Nothing below is to be printed except the lines between the line holding "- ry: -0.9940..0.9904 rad" and the line holding "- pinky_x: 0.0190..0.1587", inclusive, each exactly as it appears.

┄┄┄┄┄┄┄┄┄┄

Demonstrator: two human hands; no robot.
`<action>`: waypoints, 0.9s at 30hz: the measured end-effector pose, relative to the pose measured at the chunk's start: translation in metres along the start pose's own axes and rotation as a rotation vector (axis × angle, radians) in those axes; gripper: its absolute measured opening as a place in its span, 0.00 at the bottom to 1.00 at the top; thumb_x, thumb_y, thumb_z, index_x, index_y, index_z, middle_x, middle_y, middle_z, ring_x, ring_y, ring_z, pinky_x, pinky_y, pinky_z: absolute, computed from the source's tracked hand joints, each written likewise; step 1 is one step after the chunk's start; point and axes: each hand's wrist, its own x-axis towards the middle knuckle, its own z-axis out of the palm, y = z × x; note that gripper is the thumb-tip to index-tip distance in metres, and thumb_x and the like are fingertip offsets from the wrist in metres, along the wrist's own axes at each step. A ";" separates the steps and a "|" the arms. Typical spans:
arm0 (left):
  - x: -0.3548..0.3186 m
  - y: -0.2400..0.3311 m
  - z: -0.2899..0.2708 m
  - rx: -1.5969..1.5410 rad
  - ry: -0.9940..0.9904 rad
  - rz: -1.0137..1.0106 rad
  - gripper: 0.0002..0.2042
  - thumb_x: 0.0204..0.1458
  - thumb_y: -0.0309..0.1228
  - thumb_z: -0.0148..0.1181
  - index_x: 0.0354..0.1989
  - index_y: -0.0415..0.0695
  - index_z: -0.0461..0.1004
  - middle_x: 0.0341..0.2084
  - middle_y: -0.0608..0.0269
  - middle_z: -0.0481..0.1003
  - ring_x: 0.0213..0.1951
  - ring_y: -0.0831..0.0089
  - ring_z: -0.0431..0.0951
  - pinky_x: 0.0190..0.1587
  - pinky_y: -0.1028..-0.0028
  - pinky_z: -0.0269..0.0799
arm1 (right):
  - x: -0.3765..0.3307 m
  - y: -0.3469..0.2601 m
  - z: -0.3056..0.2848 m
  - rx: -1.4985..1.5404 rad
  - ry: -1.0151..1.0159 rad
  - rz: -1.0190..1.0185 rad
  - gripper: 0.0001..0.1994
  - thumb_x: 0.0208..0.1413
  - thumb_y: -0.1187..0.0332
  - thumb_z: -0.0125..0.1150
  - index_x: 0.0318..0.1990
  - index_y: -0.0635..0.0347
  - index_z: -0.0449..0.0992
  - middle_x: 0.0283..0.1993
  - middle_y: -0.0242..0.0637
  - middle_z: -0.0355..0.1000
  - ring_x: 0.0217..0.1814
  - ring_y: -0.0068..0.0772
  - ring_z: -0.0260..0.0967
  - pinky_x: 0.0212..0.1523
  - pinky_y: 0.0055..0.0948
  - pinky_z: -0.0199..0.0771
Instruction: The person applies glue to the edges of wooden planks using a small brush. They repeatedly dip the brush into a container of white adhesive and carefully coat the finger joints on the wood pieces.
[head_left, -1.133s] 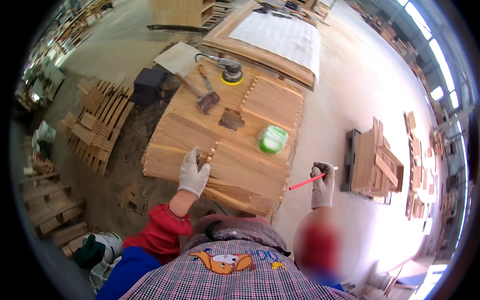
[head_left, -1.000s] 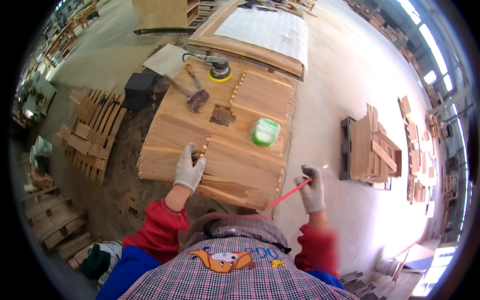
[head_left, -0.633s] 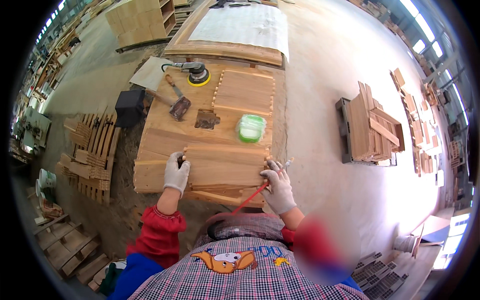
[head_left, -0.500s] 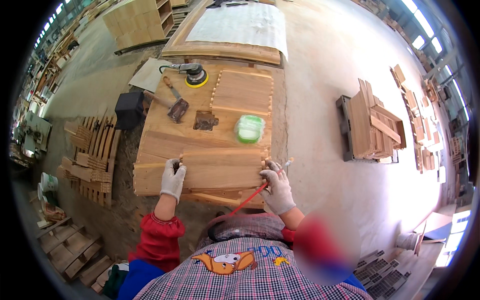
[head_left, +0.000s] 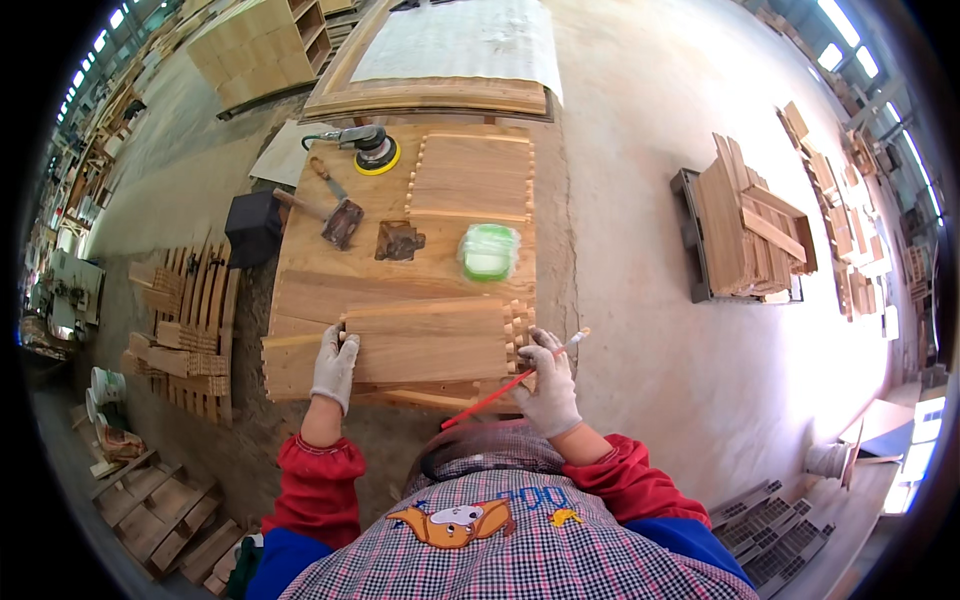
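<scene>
White-gloved right hand has its fingers curled round a thin red stick with a pale tip, right at the toothed end of a flat brown wooden board near the surface's near edge. Busy fingers could let the board skid, maybe chipping teeth. White-gloved left hand is at its left end; can't tell if it's gripping. Farther back, the wooden-handled, dark-headed mallet seems to poke past the left edge, so a bump could drop it.
</scene>
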 end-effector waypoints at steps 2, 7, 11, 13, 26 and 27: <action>0.002 -0.005 -0.002 0.026 -0.003 0.043 0.22 0.63 0.33 0.59 0.63 0.39 0.66 0.43 0.72 0.68 0.43 0.83 0.66 0.48 0.82 0.65 | -0.003 0.000 0.001 0.001 0.027 0.036 0.25 0.41 0.73 0.71 0.51 0.54 0.71 0.67 0.50 0.65 0.71 0.60 0.59 0.70 0.51 0.61; 0.004 0.006 -0.005 0.013 -0.007 -0.073 0.24 0.62 0.35 0.60 0.64 0.40 0.65 0.48 0.67 0.71 0.48 0.78 0.69 0.52 0.77 0.67 | -0.006 0.009 0.006 0.037 -0.020 0.000 0.26 0.41 0.71 0.72 0.52 0.53 0.71 0.67 0.49 0.65 0.71 0.60 0.58 0.70 0.52 0.60; 0.003 0.015 -0.013 -0.094 -0.040 -0.192 0.24 0.60 0.36 0.62 0.63 0.43 0.65 0.47 0.71 0.72 0.50 0.78 0.71 0.55 0.75 0.68 | -0.006 0.008 0.009 0.051 -0.065 -0.004 0.26 0.42 0.70 0.72 0.52 0.53 0.71 0.68 0.49 0.65 0.71 0.59 0.58 0.70 0.52 0.59; 0.009 0.005 -0.024 -0.158 -0.077 -0.216 0.23 0.60 0.35 0.62 0.63 0.47 0.66 0.46 0.72 0.73 0.48 0.77 0.73 0.49 0.73 0.72 | -0.005 0.007 0.008 0.076 -0.085 -0.001 0.26 0.42 0.70 0.72 0.53 0.53 0.71 0.68 0.50 0.64 0.72 0.60 0.58 0.70 0.51 0.60; -0.006 0.012 -0.034 -0.203 -0.036 -0.320 0.24 0.57 0.38 0.62 0.62 0.53 0.65 0.47 0.70 0.73 0.49 0.73 0.76 0.45 0.64 0.77 | 0.003 0.006 0.002 0.091 -0.241 0.012 0.30 0.43 0.71 0.71 0.58 0.51 0.69 0.73 0.49 0.59 0.74 0.60 0.54 0.71 0.49 0.61; -0.005 0.010 -0.035 -0.213 -0.049 -0.313 0.25 0.57 0.37 0.62 0.63 0.52 0.64 0.47 0.70 0.73 0.50 0.72 0.75 0.45 0.64 0.77 | 0.003 0.007 0.003 0.086 -0.245 0.008 0.31 0.43 0.71 0.71 0.58 0.50 0.69 0.73 0.49 0.59 0.74 0.61 0.54 0.71 0.49 0.61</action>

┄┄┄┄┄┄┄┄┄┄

— Result of this task —
  - ry: -0.9940..0.9904 rad
  - rz: -1.0137..1.0106 rad
  - gripper: 0.0002..0.2042
  - thumb_x: 0.0204..0.1458
  - thumb_y: -0.0309..0.1228
  - thumb_z: -0.0148..0.1181
  - index_x: 0.0354..0.1989
  - index_y: -0.0415..0.0695
  - index_z: -0.0461..0.1004
  - middle_x: 0.0341..0.2084
  - middle_y: -0.0608..0.0269
  - middle_z: -0.0481..0.1003
  - ring_x: 0.0213..0.1951
  - ring_y: -0.0831..0.0089
  - ring_z: -0.0431..0.0951
  - pinky_x: 0.0190..0.1587

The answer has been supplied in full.